Le Royaume-Uni exclut les responsables israéliens du salon DSEI : un signal diplomatique fort mais ambivalent
Par : Amani H.
Londres, le 31 août 2025 — À deux semaines de l’ouverture du salon international de l’armement DSEI (Defence and Security Equipment International), prévu du 9 au 12 septembre à Londres, le gouvernement britannique a pris une décision inédite : aucun représentant officiel de l’État d’Israël ne sera convié à l’événement. Selon les autorités britanniques, cette mesure est motivée par « l’intensification des opérations militaires » menées par Israël dans la bande de Gaza, où la situation humanitaire continue de se dégrader.
Une exclusion politique, mais une présence économique maintenue
Si la décision semble marquer une prise de distance diplomatique vis-à-vis de Tel-Aviv, elle n’en reste pas moins partielle. Les entreprises d’armement israéliennes — notamment des géants comme Elbit Systems ou Rafael Advanced Defense Systems — seront toujours autorisées à exposer leurs produits, dont certains ont été testés en conditions réelles lors des récentes offensives dans les territoires palestiniens.
Cette distinction entre le politique et l’économique a suscité des critiques, notamment de la part d’organisations de défense des droits humains et de militants anti-guerre, qui dénoncent une « hypocrisie manifeste » de la part de Londres. En effet, malgré le retrait symbolique des responsables israéliens, la coopération militaire et technologique se poursuit en coulisses, témoignant de liens stratégiques persistants.

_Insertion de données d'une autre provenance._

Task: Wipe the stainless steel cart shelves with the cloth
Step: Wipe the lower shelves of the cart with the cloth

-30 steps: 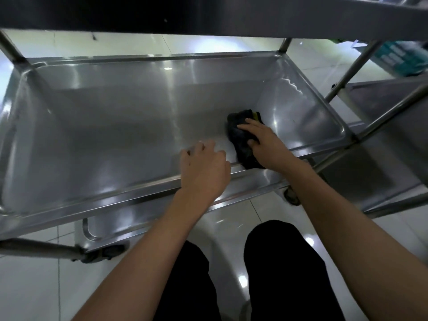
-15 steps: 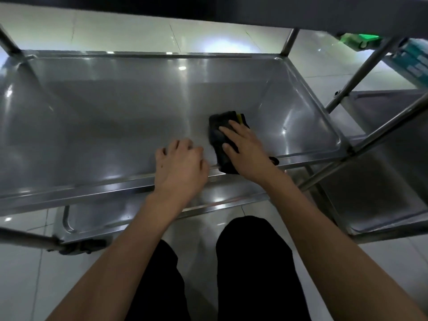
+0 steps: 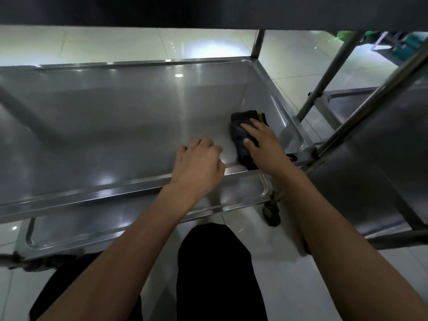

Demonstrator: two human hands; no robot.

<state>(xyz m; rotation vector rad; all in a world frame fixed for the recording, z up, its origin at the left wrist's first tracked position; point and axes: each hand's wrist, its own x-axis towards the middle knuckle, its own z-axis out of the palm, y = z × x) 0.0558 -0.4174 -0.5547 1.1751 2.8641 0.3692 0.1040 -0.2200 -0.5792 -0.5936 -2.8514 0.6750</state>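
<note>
1. The dark cloth [image 3: 243, 137] is pressed flat on the middle shelf [image 3: 115, 135] of the steel cart by the right hand [image 3: 266, 147], whose fingers [image 3: 249, 127] are laid straight and slightly spread on top of it.
2. Compared with a second ago, the cloth is seen closer to the shelf's right wall, at the near right corner; half a second ago it had been drawn a little toward the centre, so a short back-and-forth stroke is judged to be under way.
3. The left hand [image 3: 199, 165] is kept on the near rim, its fingers curled over the edge as before, apparently steadying the cart.
4. Only the near right corner is judged covered; the broad left part of this shelf and the lower shelf [image 3: 69, 225] appear not yet wiped.
</note>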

Un tournant dans l’approche britannique ?
Historiquement, le Royaume-Uni est l’un des plus fidèles alliés d’Israël, derrière les États-Unis. Depuis la Déclaration Balfour en 1917, qui annonçait le soutien britannique à l’établissement d’un « foyer national juif » en Palestine, Londres a joué un rôle fondateur dans le développement du projet sioniste, notamment durant la période du mandat britannique (1920-1948).
Durant ces années, l’administration coloniale britannique a facilité l’immigration juive européenne en Palestine, réprimé dans le sang les soulèvements palestiniens (notamment la Grande Révolte de 1936-1939), et préparé le terrain à la Nakba — l’expulsion massive de plus de 700 000 Palestiniens en 1948 lors de la création de l’État d’Israël. Ce passé colonial continue d’alimenter les critiques sur les responsabilités historiques du Royaume-Uni dans la situation actuelle au Proche-Orient.

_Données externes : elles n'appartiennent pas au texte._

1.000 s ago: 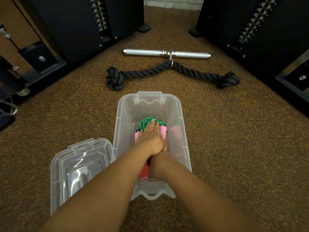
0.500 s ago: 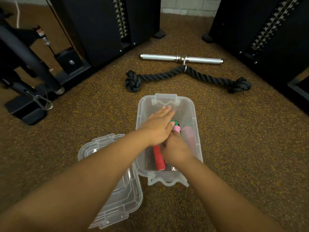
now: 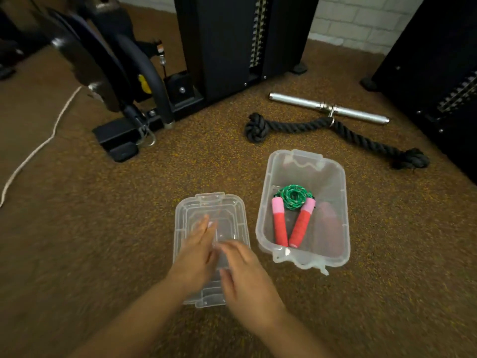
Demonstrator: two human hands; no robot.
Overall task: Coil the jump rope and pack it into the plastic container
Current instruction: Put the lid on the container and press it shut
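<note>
The clear plastic container (image 3: pixel 265 192) stands open on the brown floor. Inside it lies the jump rope (image 3: pixel 294 196), its green cord coiled and its two red and pink handles side by side in a V. The clear lid (image 3: pixel 191 210) lies flat on the floor just left of the container. My left hand (image 3: pixel 197 250) hovers over the lid with fingers spread, blurred by motion. My right hand (image 3: pixel 245 275) is over the lid's near right part, fingers apart, holding nothing.
A black knotted rope attachment (image 3: pixel 296 125) and a chrome bar (image 3: pixel 327 108) lie beyond the container. Black weight machines (image 3: pixel 232 42) stand at the back and right. A machine base (image 3: pixel 118 140) and a white cord (image 3: pixel 38 148) are to the left.
Both hands have let go of the jump rope, left the container and moved left over the lid. The view has swung left.
</note>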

Mais le contexte international évolue, et le climat politique britannique change lui aussi. La montée de la pression populaire, les mobilisations pro-palestiniennes massives dans plusieurs villes du pays, et une opinion publique de plus en plus critique à l’égard de la politique israélienne, semblent forcer la main au gouvernement.
Une mise à l’écart révélatrice de l’isolement israélien
Cette exclusion diplomatique, même partielle, s’inscrit dans une tendance mondiale plus large : celle de l’isolement croissant du gouvernement Netanyahou, affaibli sur la scène internationale par ses politiques d’extrême droite, ses attaques répétées contre la société civile palestinienne, et les violations du droit international régulièrement documentées à Gaza et en Cisjordanie.
Les figures ultranationalistes comme Itamar Ben Gvir et Bezalel Smotrich, membres clés du gouvernement israélien, cristallisent les critiques, même chez certains alliés traditionnels. Face à une offensive militaire sans précédent dans la bande de Gaza et à un bilan humain catastrophique, la patience diplomatique des capitales occidentales s’amenuise.
Un symbole plus qu’un changement de cap
Si cette décision britannique ne met pas fin à la collaboration sécuritaire entre Londres et Tel-Aviv, elle envoie néanmoins un signal politique clair : la protection automatique dont jouissait Israël dans les enceintes diplomatiques occidentales n’est plus garantie. Ce tournant, même timide, témoigne d’un rééquilibrage progressif dans les relations internationales autour du conflit israélo-palestinien.
Reste à savoir s’il s’agit d’un simple geste symbolique pour calmer les tensions intérieures, ou du début d’un repositionnement réel de la diplomatie britannique. Dans tous les cas, cette exclusion révèle une fissure dans le front des alliés occidentaux traditionnels d’Israël, et pourrait préfigurer d’autres mesures similaires dans les mois à venir.